BEGIN Material provided

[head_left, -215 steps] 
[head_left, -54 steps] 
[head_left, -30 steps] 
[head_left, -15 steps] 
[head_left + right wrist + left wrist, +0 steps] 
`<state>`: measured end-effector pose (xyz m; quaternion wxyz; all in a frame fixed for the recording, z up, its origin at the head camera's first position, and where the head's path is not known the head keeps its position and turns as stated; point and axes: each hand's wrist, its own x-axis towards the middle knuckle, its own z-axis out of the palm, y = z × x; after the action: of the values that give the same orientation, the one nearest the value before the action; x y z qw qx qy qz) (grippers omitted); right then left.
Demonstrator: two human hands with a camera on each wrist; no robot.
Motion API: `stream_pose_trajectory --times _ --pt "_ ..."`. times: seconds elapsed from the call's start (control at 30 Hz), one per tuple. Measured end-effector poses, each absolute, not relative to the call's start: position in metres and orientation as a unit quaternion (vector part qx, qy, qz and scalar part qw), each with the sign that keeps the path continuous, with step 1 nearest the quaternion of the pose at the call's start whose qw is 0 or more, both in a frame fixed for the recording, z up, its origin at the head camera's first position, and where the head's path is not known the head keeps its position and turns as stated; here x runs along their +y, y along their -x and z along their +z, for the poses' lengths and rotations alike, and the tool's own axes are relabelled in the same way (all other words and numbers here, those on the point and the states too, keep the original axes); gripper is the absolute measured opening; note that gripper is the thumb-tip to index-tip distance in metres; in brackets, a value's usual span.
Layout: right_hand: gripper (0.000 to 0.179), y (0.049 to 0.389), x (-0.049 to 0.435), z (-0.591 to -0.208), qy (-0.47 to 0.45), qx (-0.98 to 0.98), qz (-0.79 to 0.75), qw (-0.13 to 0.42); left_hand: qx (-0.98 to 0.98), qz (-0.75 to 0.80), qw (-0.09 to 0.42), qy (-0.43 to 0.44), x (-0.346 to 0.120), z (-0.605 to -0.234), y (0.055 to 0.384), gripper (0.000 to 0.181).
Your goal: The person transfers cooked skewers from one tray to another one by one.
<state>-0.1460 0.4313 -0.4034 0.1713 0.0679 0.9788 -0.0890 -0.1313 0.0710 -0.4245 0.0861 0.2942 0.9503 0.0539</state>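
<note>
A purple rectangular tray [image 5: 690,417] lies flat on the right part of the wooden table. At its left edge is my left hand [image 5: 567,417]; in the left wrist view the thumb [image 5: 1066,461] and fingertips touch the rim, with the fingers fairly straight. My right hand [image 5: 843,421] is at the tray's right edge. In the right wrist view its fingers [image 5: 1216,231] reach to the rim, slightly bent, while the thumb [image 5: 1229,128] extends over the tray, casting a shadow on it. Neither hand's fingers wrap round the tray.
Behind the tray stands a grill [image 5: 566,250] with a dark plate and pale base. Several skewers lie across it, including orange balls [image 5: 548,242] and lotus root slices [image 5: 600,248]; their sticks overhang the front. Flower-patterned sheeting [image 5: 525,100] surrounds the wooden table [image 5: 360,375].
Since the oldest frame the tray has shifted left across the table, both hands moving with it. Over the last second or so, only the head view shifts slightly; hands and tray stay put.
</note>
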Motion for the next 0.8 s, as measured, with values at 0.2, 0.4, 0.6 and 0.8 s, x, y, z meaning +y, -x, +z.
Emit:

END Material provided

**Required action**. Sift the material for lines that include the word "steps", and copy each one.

**Expected answer**.
[head_left, -215 steps] 
[head_left, -54 steps] 
[head_left, -30 steps] 
[head_left, -15 steps] 
[head_left + right wrist + left wrist, +0 steps] 

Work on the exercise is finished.